I have to be honest with you and let you know—finally—that the inspiration for many of my stories comes not from my own diligent research but from my best friend who only now, after more than six years of my writing LouisianaVoice, has begrudgingly consented to my publicly acknowledging his sage observational talents.
That acknowledgement is long overdue and I am happy to tell you about my good friend and mentor, Harley Purvis, the resident political guru of John Wayne Culpepper’s Lip-Smackin’ Bar-B-Que House and Used Lightbulb Emporium in Watson, Louisiana. (John Wayne proudly boasts that he has the largest selection of used light bulbs in the state.)

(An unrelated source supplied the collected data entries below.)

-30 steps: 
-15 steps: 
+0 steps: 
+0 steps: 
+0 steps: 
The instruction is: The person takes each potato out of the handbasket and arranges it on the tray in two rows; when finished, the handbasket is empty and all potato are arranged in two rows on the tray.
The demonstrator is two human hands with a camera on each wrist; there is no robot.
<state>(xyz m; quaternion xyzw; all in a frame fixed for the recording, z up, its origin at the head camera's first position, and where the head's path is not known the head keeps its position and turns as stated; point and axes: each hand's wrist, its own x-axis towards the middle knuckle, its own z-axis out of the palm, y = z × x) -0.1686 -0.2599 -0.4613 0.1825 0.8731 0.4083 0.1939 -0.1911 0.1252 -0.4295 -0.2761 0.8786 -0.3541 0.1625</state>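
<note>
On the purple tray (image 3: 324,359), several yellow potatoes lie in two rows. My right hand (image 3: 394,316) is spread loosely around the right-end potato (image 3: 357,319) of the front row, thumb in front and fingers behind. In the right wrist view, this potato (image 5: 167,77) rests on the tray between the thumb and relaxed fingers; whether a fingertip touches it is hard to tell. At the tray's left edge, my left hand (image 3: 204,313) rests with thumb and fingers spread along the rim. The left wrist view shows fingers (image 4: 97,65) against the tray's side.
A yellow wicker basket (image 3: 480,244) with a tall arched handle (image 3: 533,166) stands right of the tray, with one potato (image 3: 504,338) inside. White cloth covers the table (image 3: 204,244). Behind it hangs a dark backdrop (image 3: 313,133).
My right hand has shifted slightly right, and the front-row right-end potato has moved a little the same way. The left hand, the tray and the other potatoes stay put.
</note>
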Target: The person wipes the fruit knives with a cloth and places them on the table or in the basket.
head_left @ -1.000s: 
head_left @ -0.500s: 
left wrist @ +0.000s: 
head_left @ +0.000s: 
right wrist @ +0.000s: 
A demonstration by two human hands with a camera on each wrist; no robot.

If Watson was incorporated, which it is not, Harley would most surely be the mayor—if, that is, he could be talked into offering himself as a candidate, which he most probably would not. In his own words, he much prefers shaking a few bushes and jerking a half-hitch in the egos of various political officer-holders. “I’d rather be outside the tent peeing in than inside peeing out,” he says in his usual matter-of-fact tone.
The highest office he ever aspired to was his current position as President of the Greater Livingston Parish All-American Redneck Male Chauvinist Spittin’, Belchin’, and Cussin’ Society and Literary Club (LPAARMCSBCSLC). He was elected president by acclamation since he was the only member to ever read a book—several, to be accurate.
Nobody runs for office in Livingston Parish without dropping by John Wayne’s to pay homage to Harley as he occupies the booth in the back in the corner in the dark, (a phrase he readily admits he stole from the late Flip Wilson). “I liked it when he said that and I especially like it since that’s where I sit at John Wayne’s,” he says as he takes another sip from his special dark roast coffee blend (Community Coffee, of course) found only at the Bar-B-Que House and Used Lightbulb Emporium.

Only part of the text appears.